### [DATA PROVIDED]
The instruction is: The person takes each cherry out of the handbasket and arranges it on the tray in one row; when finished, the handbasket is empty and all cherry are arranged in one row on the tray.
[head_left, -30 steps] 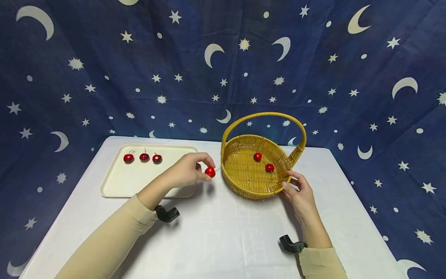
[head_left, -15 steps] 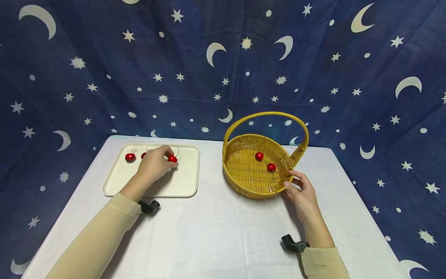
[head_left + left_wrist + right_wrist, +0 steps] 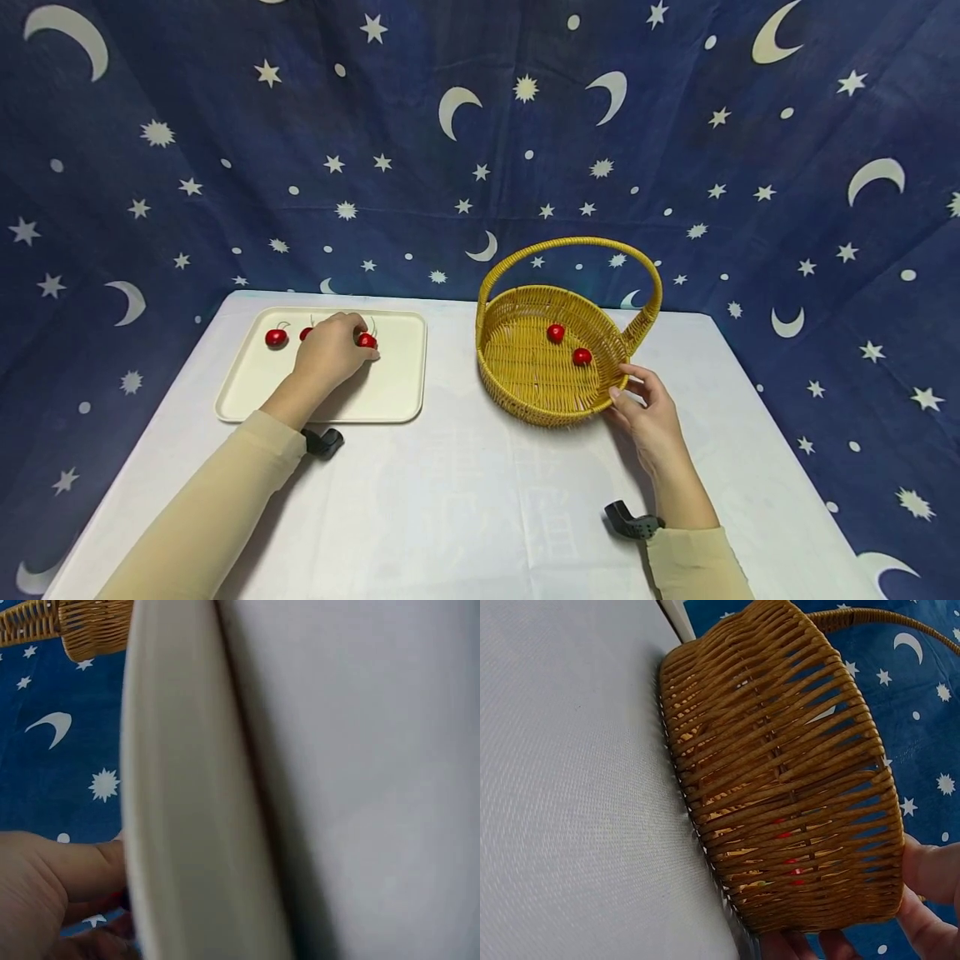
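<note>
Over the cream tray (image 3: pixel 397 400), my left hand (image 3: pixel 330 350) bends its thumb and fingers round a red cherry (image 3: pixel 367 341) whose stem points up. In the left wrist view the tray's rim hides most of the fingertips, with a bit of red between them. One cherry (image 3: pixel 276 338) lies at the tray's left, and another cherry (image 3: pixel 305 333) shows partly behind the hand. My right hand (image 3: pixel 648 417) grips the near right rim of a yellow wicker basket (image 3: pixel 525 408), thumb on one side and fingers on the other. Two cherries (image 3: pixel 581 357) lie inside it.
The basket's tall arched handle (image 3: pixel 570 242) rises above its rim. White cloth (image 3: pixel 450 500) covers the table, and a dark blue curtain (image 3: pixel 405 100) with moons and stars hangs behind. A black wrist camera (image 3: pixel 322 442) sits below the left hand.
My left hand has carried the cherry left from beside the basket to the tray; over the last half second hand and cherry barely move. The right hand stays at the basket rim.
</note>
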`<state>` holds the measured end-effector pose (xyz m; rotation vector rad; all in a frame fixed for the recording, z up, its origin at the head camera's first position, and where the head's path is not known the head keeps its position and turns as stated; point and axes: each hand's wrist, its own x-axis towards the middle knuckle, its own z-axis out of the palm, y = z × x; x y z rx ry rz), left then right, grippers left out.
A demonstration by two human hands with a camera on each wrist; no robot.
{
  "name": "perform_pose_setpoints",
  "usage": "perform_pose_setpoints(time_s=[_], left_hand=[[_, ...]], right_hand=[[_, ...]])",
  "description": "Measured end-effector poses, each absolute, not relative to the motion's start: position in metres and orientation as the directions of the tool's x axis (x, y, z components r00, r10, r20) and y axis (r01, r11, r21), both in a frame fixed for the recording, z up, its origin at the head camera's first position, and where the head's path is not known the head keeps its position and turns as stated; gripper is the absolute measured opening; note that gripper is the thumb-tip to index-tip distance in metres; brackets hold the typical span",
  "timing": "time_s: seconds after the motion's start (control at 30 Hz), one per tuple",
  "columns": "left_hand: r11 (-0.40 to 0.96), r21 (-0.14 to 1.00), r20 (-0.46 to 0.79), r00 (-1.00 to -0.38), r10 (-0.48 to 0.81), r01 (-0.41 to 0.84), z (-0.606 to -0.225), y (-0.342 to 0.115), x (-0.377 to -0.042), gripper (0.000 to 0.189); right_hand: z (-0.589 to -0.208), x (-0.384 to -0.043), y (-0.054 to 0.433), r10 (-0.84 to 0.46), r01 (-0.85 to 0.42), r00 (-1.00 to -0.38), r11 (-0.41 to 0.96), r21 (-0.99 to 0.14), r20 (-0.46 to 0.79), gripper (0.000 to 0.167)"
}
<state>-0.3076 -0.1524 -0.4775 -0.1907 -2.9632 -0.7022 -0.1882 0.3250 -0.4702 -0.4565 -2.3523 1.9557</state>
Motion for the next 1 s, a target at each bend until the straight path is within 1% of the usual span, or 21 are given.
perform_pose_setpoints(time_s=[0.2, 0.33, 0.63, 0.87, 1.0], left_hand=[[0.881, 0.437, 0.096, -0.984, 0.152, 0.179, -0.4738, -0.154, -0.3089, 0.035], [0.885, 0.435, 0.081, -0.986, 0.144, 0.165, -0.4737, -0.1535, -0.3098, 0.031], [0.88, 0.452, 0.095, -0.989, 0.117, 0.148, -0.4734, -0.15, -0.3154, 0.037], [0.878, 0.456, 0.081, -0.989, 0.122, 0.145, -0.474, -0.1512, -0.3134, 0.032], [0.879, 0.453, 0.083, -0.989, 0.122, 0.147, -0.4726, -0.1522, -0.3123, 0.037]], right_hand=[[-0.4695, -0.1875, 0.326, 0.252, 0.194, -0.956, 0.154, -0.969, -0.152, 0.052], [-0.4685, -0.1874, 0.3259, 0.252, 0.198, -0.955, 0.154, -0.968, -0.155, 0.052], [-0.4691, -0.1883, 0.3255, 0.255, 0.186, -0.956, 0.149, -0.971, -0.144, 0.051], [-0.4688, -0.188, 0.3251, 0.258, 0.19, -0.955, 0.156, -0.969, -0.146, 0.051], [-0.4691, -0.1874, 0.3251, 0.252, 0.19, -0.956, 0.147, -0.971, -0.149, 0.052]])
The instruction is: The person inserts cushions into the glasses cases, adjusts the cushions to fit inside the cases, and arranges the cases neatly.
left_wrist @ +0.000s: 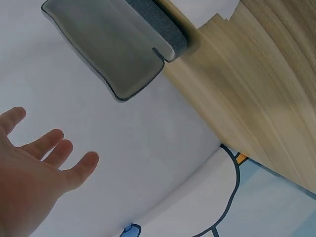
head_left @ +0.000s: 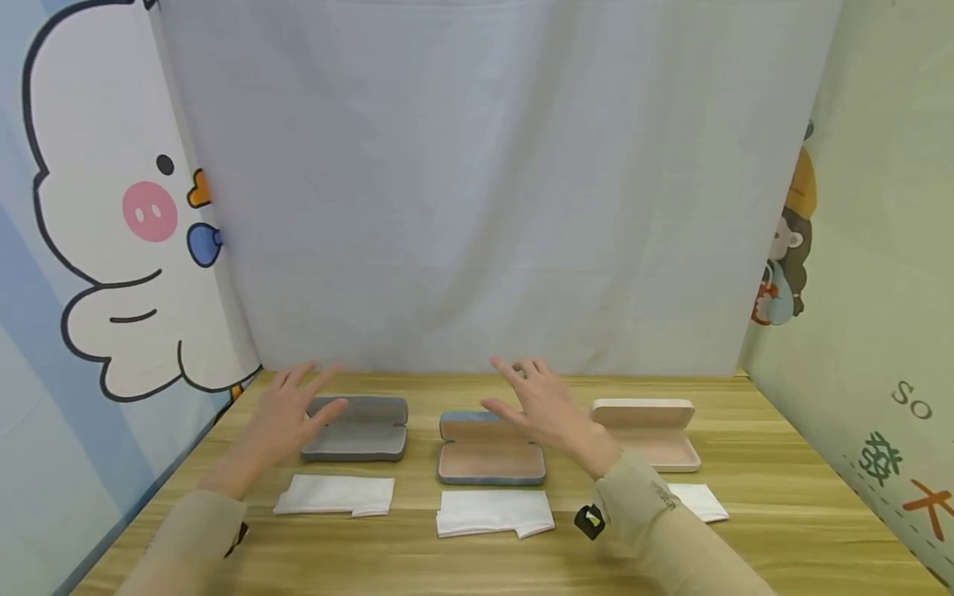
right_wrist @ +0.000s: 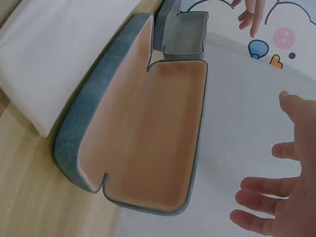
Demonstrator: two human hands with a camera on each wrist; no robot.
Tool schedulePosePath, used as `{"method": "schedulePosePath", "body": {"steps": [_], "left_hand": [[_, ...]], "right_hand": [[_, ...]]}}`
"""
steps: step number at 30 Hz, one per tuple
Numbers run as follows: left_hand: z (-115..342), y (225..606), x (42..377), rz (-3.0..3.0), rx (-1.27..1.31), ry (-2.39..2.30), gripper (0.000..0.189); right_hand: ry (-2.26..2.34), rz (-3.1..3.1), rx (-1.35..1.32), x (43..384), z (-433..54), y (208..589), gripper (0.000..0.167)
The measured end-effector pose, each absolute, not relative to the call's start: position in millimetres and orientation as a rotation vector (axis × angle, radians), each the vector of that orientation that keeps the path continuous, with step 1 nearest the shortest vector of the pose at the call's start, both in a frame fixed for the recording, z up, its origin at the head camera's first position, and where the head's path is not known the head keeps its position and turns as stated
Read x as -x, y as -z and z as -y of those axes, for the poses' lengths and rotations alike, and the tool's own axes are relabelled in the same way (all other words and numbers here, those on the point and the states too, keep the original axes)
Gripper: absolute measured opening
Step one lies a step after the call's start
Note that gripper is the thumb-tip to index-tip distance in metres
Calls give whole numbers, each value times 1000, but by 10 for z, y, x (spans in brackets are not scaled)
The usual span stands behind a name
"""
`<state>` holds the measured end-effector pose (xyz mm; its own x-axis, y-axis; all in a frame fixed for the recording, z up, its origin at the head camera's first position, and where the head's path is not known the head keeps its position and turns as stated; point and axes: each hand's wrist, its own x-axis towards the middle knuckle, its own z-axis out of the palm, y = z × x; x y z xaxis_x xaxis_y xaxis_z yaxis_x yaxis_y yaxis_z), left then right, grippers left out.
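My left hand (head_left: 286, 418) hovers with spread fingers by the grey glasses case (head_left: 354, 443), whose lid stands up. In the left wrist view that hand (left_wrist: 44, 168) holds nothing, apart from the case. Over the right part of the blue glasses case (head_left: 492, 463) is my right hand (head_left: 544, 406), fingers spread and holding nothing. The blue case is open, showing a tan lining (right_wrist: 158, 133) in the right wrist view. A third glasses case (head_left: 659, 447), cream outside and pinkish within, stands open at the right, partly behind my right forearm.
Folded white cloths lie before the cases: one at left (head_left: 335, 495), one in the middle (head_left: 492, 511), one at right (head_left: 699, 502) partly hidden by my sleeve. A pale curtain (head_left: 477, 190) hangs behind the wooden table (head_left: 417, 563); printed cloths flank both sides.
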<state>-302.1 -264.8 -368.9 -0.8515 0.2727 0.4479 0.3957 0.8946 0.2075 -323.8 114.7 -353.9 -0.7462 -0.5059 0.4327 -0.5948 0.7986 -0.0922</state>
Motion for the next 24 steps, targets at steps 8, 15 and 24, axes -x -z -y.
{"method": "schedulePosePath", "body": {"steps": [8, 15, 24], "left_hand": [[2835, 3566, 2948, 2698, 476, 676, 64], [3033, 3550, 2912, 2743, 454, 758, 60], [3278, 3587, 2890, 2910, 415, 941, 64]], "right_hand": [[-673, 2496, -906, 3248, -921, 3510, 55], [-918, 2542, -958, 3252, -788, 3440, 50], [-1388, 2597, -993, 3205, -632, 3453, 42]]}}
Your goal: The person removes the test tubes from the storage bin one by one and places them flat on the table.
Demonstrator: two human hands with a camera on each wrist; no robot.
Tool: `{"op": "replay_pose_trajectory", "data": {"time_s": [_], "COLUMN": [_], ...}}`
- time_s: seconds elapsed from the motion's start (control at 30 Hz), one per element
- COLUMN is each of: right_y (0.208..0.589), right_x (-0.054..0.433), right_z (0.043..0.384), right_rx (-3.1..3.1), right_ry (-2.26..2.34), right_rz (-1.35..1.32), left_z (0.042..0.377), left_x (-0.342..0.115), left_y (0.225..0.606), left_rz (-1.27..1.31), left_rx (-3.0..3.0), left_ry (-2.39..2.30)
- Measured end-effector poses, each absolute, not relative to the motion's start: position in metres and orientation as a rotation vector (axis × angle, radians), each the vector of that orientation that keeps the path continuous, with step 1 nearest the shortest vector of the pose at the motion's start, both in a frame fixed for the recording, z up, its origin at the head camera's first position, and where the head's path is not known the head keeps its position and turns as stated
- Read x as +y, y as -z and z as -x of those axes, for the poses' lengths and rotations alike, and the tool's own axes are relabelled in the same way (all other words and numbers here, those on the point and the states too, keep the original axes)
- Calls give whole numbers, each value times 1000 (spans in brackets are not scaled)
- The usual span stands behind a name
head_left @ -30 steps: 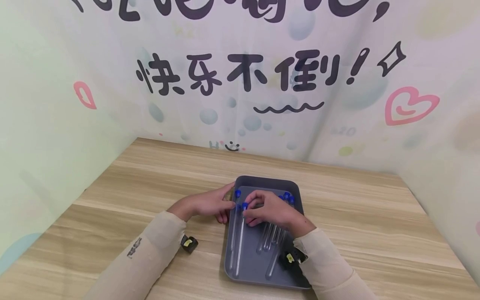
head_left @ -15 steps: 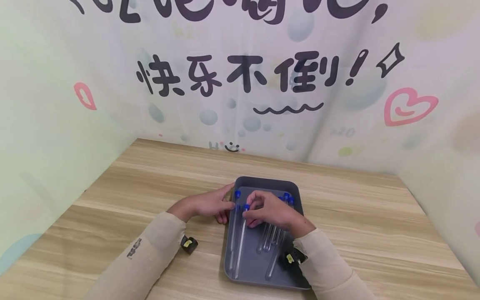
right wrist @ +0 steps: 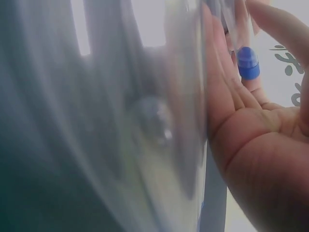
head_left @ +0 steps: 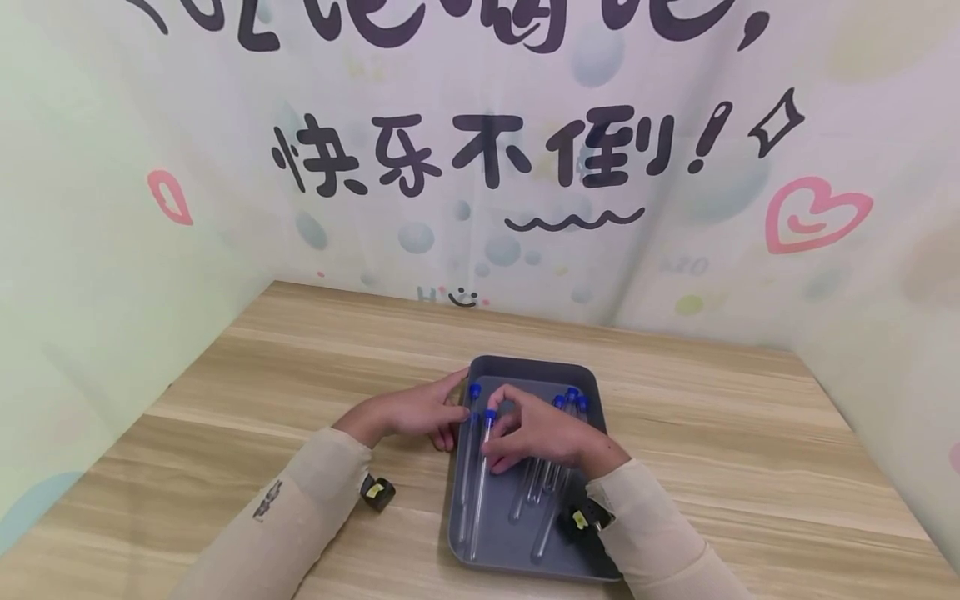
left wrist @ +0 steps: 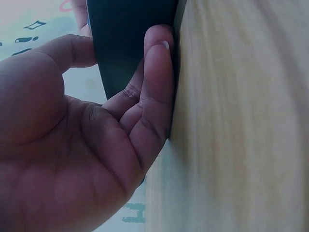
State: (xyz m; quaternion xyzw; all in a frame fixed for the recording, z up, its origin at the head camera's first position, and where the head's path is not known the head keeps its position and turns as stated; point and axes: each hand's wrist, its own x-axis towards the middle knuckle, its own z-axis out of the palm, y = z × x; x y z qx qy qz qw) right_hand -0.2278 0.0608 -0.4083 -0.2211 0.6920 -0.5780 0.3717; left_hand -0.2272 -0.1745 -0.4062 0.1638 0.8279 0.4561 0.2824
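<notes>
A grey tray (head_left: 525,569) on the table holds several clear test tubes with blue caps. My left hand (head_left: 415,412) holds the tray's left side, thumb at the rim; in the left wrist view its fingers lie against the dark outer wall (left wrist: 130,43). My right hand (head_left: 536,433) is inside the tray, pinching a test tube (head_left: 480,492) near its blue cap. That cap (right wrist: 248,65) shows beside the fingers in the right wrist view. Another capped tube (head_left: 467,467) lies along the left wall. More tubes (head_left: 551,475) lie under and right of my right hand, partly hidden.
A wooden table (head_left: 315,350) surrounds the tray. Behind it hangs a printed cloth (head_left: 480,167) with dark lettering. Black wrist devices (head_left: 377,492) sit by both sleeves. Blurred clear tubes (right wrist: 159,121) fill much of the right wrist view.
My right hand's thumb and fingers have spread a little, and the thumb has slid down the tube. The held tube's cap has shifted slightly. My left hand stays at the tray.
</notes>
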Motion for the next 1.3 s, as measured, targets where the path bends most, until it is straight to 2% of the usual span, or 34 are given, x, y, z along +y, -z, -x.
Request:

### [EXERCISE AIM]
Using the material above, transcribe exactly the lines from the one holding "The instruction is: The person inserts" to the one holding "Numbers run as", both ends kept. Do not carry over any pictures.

### [SOLUTION TO THIS EXERCISE]
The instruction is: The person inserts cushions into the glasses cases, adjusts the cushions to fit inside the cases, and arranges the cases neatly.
left_wrist @ +0.000s: 
head_left @ +0.000s: 
right_wrist @ +0.000s: 
Demonstrator: two human hands with a camera on each wrist; no robot.
Tool schedulePosePath, used as `{"method": "schedulePosePath", "body": {"steps": [_], "left_hand": [[_, ...]], "right_hand": [[_, ...]]}}`
"""
steps: step number at 30 Hz, one per tuple
Numbers run as follows: left_hand: z (-115..342), y (225..606), x (42..377), rz (-3.0..3.0), rx (-1.27..1.31), ry (-2.39..2.30), gripper (0.000..0.189); right_hand: ry (-2.26..2.34), rz (-3.1..3.1), rx (-1.35..1.32), x (43..384), z (-433..54), y (208..589), gripper (0.000..0.167)

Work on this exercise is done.